Records supplied:
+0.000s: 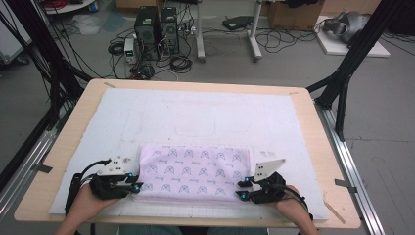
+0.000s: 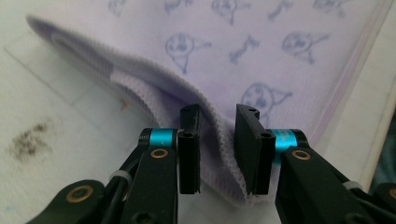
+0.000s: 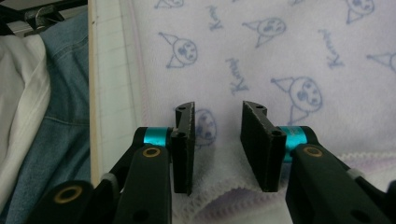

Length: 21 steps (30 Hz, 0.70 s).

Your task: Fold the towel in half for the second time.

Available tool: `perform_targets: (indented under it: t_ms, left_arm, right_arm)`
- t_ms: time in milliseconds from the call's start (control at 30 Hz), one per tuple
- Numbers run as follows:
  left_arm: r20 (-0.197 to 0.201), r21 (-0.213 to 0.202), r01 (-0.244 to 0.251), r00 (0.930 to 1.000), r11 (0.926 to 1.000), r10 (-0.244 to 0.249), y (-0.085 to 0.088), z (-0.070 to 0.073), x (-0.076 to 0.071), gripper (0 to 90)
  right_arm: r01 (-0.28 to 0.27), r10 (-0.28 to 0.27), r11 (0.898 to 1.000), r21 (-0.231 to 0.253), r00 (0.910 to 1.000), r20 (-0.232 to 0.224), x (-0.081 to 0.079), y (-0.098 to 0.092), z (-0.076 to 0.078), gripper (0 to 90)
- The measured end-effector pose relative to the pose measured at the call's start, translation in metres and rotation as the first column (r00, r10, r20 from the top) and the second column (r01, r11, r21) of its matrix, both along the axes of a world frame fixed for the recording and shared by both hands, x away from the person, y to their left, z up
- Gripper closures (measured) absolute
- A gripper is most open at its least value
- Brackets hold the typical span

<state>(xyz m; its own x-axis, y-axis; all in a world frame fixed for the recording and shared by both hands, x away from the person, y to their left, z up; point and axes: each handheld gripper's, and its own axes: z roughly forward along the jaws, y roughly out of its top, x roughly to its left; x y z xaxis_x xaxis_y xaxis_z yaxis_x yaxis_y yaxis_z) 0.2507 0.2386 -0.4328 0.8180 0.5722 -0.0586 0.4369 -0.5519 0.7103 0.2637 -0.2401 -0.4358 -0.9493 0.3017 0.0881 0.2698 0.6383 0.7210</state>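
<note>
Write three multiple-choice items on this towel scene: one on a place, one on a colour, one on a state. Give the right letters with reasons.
1. Where does the folded towel lie on the white mat?
A. near edge
B. far edge
C. off the mat

2. What colour is the towel's printed pattern?
A. red
B. blue
C. green

3. How does the left gripper stand at the towel's corner?
A. jaws apart, towel edge between them
B. clamped shut on nothing
C. lifted far above it

Key: 1 A, it sits close to the person's hands; 2 B, blue cartoon faces on pale lilac cloth; 3 A, a gap shows beside the fold between the jaws, as with the right gripper.
</note>
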Motion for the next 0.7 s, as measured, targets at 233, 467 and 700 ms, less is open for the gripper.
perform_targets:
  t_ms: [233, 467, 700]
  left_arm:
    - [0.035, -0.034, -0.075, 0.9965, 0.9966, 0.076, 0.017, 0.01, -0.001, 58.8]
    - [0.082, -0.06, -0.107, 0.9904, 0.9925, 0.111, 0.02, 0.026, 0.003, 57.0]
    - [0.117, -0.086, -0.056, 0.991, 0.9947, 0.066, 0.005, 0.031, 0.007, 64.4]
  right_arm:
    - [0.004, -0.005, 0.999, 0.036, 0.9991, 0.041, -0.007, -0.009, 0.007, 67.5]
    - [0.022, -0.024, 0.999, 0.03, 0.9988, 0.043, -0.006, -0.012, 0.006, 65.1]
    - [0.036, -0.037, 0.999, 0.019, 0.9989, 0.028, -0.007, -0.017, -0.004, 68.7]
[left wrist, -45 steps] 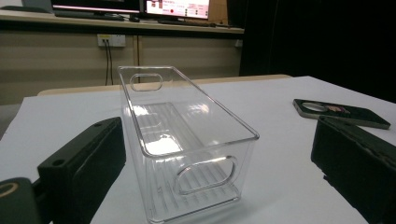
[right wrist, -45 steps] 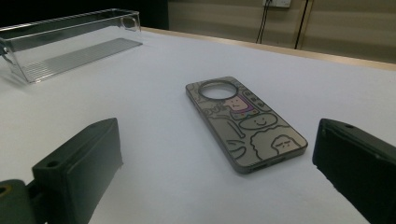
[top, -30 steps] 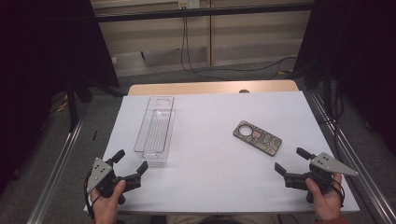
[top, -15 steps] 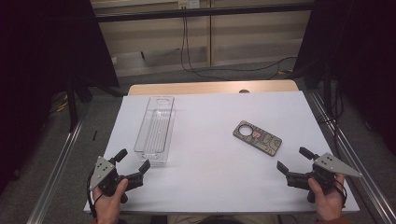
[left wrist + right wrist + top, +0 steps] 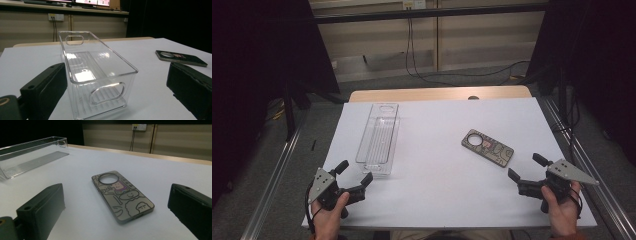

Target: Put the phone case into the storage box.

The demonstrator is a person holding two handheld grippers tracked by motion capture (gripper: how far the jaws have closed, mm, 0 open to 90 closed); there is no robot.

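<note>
Near the front left corner of the white surface [image 5: 437,130], the left tongs [image 5: 354,176] are held spread apart with nothing between them, aimed at the near end of a clear plastic bin [image 5: 379,138] that lies lengthwise in the left half. A phone case [image 5: 488,148] with cartoon doodles lies flat in the right half, well apart from the bin. Near the front right corner, the right tongs [image 5: 524,167] also gape empty, facing the case.

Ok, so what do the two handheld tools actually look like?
Both match: the left tool and right tool each have two blocky black jaws with small holes near the tips, a dark body and a grey three-cornered plate on top. A dark cable trails from each one near the hand.
</note>
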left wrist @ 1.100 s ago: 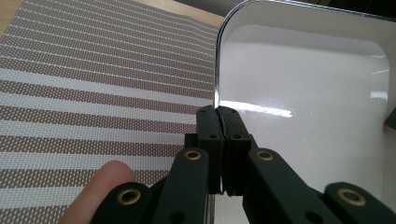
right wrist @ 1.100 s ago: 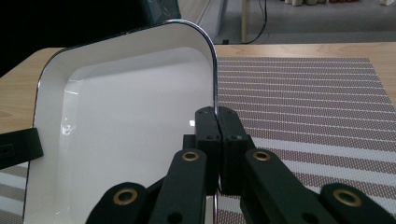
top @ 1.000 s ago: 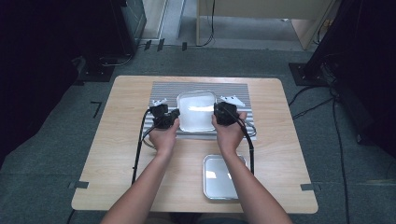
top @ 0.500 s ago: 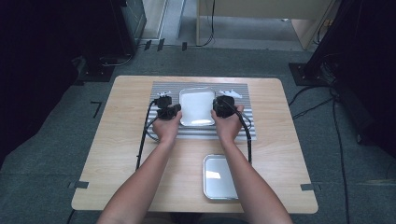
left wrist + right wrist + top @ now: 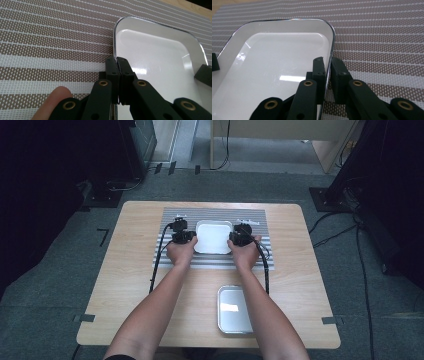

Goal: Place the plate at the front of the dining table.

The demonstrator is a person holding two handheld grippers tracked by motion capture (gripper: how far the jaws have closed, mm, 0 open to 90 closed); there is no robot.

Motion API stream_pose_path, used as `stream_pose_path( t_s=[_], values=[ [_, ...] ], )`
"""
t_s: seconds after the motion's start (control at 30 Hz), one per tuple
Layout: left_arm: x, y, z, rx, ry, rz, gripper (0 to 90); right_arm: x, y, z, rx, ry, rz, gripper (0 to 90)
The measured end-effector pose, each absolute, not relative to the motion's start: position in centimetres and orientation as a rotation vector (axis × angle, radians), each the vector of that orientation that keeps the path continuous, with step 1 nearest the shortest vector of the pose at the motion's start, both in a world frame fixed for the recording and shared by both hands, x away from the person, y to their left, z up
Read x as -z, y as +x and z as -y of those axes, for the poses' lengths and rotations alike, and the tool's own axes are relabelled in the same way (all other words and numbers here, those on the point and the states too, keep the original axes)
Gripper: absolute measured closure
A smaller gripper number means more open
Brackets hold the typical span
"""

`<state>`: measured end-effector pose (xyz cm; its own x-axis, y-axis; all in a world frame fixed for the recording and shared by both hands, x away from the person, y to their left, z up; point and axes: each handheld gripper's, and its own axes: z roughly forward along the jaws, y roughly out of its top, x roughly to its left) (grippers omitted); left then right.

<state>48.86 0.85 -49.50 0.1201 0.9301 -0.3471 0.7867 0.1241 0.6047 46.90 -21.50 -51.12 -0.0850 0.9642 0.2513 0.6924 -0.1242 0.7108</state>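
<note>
tray (image 5: 213, 236): lying flat on the striped mat (image 5: 172, 255), toward twelve o'clock on the table (image 5: 130, 285); white, glossy, shallow, rounded corners.
left gripper (image 5: 117, 65): pinching the tray's rim at its nine o'clock edge, jaws pressed together on the thin lip; showing in the high view at (image 5: 187, 237).
right gripper (image 5: 326, 65): straddling the rim at the three o'clock edge, jaws having just been opening, a sliver of gap showing beside the lip, so no longer clamping; in the high view at (image 5: 237, 238).
handling: looking stiff and light, probably enamel or metal; slick gloss likely letting pads slide; rim thin enough for a firm pinch.
hold points: gripping the two opposite side rims midway along, keeping it level.
second tray (image 5: 234, 309): sitting empty near six o'clock, well apart from the mat.
</note>
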Motion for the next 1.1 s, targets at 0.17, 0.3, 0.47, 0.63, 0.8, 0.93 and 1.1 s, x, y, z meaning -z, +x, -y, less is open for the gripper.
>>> stream_pose_path(
  t_s=[0.17,0.3,0.47,0.63,0.8,0.93,1.1],
  values=[
    [49.6,48.8,-0.6,-0.281,1.707,-1.673,88.8,51.5,46.8,21.5,-1.049,1.841,-1.8,82.0],
    [49.5,48.7,-1.2,-0.271,1.709,-1.669,75.0,51.6,46.8,21.6,-1.1,1.834,-1.827,71.3],
    [49.0,48.0,-2.8,-0.269,1.656,-1.65,60.0,50.9,46.4,22.3,-1.113,1.79,-1.835,63.8],
    [48.4,46.5,-3.6,-0.255,1.681,-1.572,58.9,49.3,45.3,23.3,-1.178,1.79,-1.853,63.9],
    [48.3,44.7,-4.1,-0.257,1.686,-1.587,74.8,48.7,43.6,24.0,-1.229,1.855,-1.896,76.2],
    [48.3,43.5,-4.0,-0.252,1.683,-1.569,85.3,48.9,42.7,24.3,-1.248,1.9,-1.91,84.6],
    [48.4,42.9,-3.5,-0.252,1.705,-1.554,81.5,49.2,42.2,24.0,-1.206,1.928,-1.891,81.2]
  ],
)
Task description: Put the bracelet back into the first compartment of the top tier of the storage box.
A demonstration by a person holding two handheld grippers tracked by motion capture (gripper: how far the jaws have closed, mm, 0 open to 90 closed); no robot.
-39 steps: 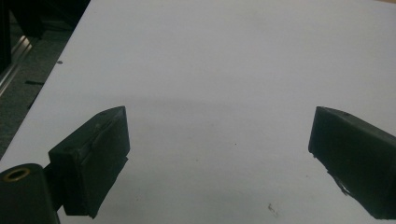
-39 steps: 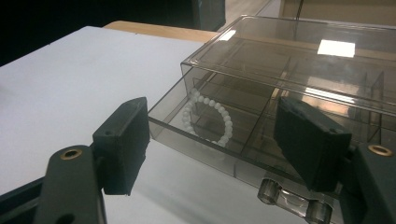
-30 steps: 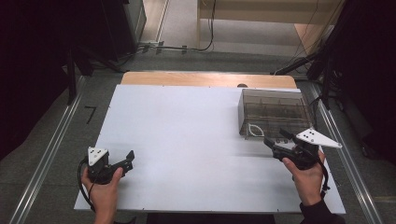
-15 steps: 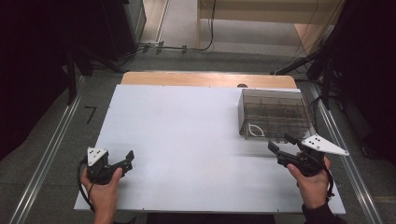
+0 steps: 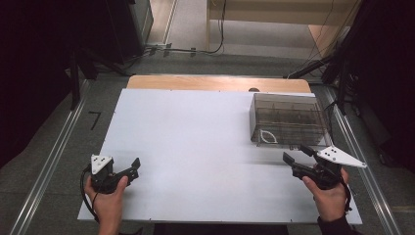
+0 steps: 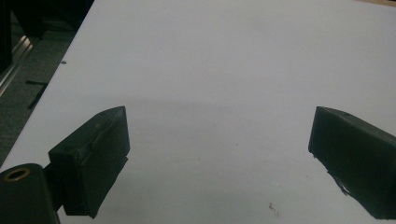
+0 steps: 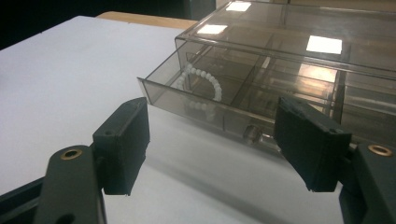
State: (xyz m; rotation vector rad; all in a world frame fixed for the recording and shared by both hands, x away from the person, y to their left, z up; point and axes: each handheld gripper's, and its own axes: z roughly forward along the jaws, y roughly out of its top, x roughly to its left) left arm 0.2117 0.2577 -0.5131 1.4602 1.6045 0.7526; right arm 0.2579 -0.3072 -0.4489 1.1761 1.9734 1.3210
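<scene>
While no writing is legible, both the left gripper (image 5: 131, 168) and the right gripper (image 5: 297, 154) gape empty, with the box (image 5: 288, 119) at one o'clock.

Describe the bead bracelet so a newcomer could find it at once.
On the white table, look at the smoky clear box at its far right. Its bottom drawer is pulled slightly out toward the right gripper. The bracelet is the loop of white beads in the drawer's corner compartment; the other compartments look empty.
</scene>
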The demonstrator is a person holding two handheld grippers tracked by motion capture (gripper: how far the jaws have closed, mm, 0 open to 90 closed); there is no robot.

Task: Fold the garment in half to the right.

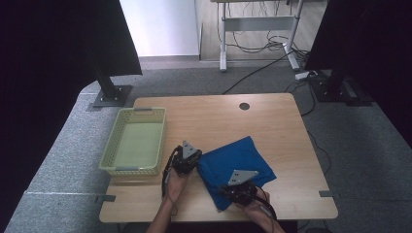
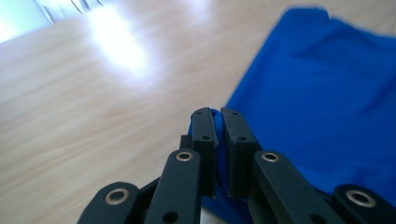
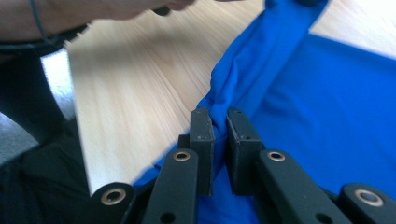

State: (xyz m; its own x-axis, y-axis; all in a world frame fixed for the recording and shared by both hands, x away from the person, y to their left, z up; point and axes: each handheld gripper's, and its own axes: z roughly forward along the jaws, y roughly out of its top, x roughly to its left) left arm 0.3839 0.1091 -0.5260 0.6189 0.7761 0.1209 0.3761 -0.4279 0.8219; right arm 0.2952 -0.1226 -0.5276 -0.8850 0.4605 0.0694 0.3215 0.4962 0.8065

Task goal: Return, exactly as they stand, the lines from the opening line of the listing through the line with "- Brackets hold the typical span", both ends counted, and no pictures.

Result of this exercise:
+0.000s: 
+0.000s: 
+0.000s: 

Length: 21 steps (30 Hz, 0.70 s).

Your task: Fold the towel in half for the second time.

Available tool: `perform_targets: (indented under it: t_ms, left_arm, right_arm)`
- t_ms: time in milliseconds from the call's start (control at 30 Hz), one per tuple
- Numbers run as follows:
  left_arm: r20 (-0.197 to 0.201), r21 (-0.213 to 0.202), r01 (-0.244 to 0.251), r00 (0.930 to 1.000), r11 (0.926 to 1.000), r10 (-0.244 to 0.249), y (-0.085 to 0.088), z (-0.070 to 0.073), x (-0.076 to 0.071), gripper (0 to 90)
  right_arm: r01 (-0.28 to 0.27), r10 (-0.28 to 0.27), r11 (0.898 to 1.000), r21 (-0.231 to 0.253), r00 (0.910 to 1.000), r20 (-0.232 to 0.224), x (-0.081 to 0.079), y (-0.098 to 0.092), z (-0.076 to 0.078), gripper (0 to 90)
- The measured end-effector pose relative to the pose measured at the call's start, translation in metres and rotation as the first column (r00, r10, r20 from the top) and the second column (r01, r11, r21) of its matrix, both along the axes of a world frame fixed for the recording and shared by both hands, x away from the person, y to their left, z up
- Gripper closures (measured) absolute
- A gripper is most open at its least value
- Brackets hold the typical span

The response to this exercise is done.